Godot supports C# because Microsoft sponsored the maintainers precisely on that condition.
by arcadia_leak
2/12/2026 at 12:16:23 PM
> The fact that C# is becoming the GC language in game dev is proving my point.Popularity is not proof of anything. C# is popular because it’s made by Microsoft and rode the OOP hype.
by xigoi
2/12/2026 at 12:51:32 PM
[dead]by ceteia
2/12/2026 at 3:21:12 PM
dplug is a framework for building audio plugins that do realtime signal processing, and its creator has produced several well-sold plugins under the "Auburn Sounds" studio name.by gavinray
2/12/2026 at 4:44:55 PM
Interesting. That might fit the bill, though I am not completely sure.Do you happen to know why D has not been accepted into the benchmarks games at debian.net? I heard that D developers contributed D code, but that D was never accepted.
by ceteia
2/12/2026 at 6:23:50 PM
Like 20 years ago:https://web.archive.org/web/20060525101747/http://shootout.a...
Because:
https://benchmarksgame-team.pages.debian.net/benchmarksgame/...
by igouy
2/12/2026 at 1:07:19 PM
D by definition meets the FFmpeg's criteria because it's also a C compiler. Because of that I never wondered how D performs in the benchmarks, as I know for sure that it can give me the performance of C where I need it.by arcadia_leak
2/12/2026 at 2:38:10 PM
But then, to use D for performance, would I then have to master both D, C and their interaction? That doesn't seem great. It's like having to learn 2 languages and also how they interact.by ceteia
2/12/2026 at 5:32:02 PM
No, you can just write D. It'll have the same performance as C, if you write C-like code. It might have better performance than C if you use templates (just like in C++).by atilaneves
2/12/2026 at 5:38:27 PM
But why then did arcadia_leak imply as far as I understood him that C is needed for performance in D?But D is not included in the benchmarks game at debian.net, which isn't fair to D either as far as I can tell.
by ceteia
2/12/2026 at 6:12:10 PM
You can use C but you are not forced to. In fact, you can write C and convert it automatically to D (though it will need some amount of manual editing afterwards). C is supported as a syntax option but it's still the same compiler for both under the hood. As rightly pointed out by the user above, you can write the same high performance code in the D syntax. The reverse is not true, though -- using high level concepts like classes and GC allocation is not supported in the C syntax.by arcadia_leak
2/12/2026 at 8:12:20 PM
https://benchmarksgame-team.pages.debian.net/benchmarksgame/...by igouy
2/12/2026 at 6:10:20 PM
Not necessarily, you can just call the functions in the C library from D as you'd call them from C or C++ with the added benefit of being able to leverage the D GC, RAII, macros etc.https://dlang.org/spec/interfaceToC.html
Dunno about the Debian benchmarks game or their build environment. I did my own benchmarks and it was quite easy to write working D code compared to C, C++ or Rust. I used LDC, the LLVM D compliler as opposed to DMD. Dub is not that seamless compared to Cargo but given that you have to set things up manually, it doesn't encourage dependency hell.

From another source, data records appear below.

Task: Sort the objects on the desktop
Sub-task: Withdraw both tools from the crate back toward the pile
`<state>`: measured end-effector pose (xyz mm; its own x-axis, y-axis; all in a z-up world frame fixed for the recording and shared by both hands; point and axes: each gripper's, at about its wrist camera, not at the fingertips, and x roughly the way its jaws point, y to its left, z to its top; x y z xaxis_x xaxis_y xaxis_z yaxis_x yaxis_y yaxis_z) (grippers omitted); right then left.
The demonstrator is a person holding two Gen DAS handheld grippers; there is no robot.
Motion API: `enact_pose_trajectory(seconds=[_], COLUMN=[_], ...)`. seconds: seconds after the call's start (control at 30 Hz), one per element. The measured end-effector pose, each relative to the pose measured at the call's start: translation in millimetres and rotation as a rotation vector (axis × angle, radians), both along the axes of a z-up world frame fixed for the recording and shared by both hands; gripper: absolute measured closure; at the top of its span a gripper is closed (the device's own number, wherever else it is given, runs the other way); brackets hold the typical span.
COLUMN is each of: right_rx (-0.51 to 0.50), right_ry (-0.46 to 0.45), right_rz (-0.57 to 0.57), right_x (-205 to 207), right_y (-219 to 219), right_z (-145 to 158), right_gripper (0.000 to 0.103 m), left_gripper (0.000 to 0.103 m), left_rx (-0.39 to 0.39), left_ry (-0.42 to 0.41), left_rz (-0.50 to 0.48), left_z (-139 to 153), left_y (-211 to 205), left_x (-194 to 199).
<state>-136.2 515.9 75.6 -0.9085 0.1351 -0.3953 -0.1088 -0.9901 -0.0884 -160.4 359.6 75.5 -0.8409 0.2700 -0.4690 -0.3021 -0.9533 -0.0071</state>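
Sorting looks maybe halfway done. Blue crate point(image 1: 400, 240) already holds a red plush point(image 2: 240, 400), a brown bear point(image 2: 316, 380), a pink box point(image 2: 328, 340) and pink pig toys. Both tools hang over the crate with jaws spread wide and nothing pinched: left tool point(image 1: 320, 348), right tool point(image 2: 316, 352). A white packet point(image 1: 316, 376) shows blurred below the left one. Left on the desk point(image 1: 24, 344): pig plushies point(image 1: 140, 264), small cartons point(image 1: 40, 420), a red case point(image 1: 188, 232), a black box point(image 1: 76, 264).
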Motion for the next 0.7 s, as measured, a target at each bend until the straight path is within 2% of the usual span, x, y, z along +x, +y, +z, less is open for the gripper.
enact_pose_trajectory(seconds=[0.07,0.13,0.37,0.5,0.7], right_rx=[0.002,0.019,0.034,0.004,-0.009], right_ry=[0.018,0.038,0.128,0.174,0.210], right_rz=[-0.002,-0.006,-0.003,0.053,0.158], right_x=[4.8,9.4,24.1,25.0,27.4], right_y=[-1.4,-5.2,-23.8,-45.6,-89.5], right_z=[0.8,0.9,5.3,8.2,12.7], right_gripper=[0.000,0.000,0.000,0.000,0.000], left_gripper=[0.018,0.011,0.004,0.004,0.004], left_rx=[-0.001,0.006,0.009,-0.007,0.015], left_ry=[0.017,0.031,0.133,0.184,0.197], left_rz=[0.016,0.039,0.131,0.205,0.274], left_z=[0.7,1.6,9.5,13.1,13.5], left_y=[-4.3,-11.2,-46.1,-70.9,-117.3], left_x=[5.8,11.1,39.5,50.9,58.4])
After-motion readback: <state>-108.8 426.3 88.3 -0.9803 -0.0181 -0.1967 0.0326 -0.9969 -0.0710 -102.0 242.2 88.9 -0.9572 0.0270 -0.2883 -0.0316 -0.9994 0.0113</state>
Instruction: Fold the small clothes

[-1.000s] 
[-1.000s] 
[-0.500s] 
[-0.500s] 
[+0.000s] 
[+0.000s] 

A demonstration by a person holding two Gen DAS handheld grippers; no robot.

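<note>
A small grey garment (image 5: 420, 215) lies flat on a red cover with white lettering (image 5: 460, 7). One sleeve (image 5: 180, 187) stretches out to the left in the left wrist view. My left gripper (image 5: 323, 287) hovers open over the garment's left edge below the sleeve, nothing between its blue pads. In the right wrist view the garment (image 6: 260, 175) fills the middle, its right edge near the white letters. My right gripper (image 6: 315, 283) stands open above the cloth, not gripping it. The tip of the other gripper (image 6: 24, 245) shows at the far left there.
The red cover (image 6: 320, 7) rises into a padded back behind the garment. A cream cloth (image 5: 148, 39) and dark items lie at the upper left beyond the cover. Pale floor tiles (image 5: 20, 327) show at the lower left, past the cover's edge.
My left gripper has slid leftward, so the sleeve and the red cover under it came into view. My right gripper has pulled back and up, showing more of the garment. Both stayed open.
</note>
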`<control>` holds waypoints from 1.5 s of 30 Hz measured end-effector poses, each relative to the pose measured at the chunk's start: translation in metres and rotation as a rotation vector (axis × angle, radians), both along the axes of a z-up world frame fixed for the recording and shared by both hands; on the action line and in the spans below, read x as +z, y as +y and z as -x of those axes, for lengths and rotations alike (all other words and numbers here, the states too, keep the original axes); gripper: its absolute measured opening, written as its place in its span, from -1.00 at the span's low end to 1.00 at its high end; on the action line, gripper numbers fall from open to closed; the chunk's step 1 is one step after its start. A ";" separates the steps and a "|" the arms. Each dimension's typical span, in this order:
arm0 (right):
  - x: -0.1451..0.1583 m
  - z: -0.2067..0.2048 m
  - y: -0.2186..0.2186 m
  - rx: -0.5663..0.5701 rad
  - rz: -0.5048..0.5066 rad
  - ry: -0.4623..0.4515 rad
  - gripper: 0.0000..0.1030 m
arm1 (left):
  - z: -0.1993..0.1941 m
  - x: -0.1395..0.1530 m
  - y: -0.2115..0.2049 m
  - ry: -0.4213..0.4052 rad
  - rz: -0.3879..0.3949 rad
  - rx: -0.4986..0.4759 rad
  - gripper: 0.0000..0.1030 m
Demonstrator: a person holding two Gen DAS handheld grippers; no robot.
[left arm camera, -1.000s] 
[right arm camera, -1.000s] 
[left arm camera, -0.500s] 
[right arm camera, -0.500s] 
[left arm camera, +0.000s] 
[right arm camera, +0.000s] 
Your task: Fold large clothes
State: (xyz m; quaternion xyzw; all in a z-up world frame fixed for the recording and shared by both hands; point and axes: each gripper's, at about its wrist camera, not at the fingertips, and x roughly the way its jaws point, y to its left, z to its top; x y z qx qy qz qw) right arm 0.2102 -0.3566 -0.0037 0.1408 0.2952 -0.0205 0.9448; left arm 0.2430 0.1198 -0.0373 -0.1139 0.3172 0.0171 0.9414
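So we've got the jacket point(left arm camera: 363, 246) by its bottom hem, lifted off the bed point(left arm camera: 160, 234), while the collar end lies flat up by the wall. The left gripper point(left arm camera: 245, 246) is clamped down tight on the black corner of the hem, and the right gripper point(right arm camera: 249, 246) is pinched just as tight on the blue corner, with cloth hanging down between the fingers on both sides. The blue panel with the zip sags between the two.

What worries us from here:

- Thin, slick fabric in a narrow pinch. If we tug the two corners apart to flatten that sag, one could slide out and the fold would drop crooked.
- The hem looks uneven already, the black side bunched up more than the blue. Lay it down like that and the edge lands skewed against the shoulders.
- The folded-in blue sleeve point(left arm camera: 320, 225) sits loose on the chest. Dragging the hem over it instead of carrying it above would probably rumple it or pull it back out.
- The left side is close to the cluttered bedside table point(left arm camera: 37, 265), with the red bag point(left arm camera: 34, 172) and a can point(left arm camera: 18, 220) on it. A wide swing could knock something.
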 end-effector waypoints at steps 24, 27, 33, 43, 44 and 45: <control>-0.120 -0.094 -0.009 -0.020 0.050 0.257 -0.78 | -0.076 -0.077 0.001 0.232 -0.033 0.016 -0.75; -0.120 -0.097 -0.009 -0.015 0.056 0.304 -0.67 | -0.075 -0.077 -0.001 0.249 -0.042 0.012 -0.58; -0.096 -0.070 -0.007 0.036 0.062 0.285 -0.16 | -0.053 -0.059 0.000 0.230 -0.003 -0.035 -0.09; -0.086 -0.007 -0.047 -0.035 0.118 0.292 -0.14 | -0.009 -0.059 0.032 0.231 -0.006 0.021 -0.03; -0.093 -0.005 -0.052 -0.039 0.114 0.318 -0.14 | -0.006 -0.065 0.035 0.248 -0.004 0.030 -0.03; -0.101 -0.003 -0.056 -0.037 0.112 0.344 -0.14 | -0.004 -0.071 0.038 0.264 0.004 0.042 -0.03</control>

If you're writing networking code, Go is probably a better choice than vibe.d.
by petre
2/12/2026 at 1:19:57 PM
Sociomantic (bought by Dunhumby, now defunct IIRC) had a realtime advertisement business built in D.Weka have a realtime distributed filesystem written in D, used for ML/HPC workloads.
by nicwilson
2/12/2026 at 2:44:44 PM
> Weka have a realtime distributed filesystem written in D, used for ML/HPC workloads.This https://github.com/weka ?
Most of the D repositories appear to have very little activity. The Go repositories seem to have more activity.
by ceteia
2/12/2026 at 7:56:32 PM
That's the public stuff.An example of Weka talking about how they use D (there are more examples at this and other dconf presentations): https://www.youtube.com/live/Ou4KUBjr_78?si=bPOs-19gPemQe_ap...
by schveiguy
2/12/2026 at 10:54:51 AM
My (likely unfair) impression of D is that it feels a bit rudderless: It is trying to be too many things to too many people, and as a consequence it doesn't really stand out compared to the languages that commit to a paradigm.Do you want GC? Great! Do not want GC? Well, you can turn it off, and lose access to most things. Do you want a borrow-checker? Great, D does that as well, though less wholeheartedly than Rust. Do you want a safer C/memory safety? There's the SafeD mode. And probably more that I forget.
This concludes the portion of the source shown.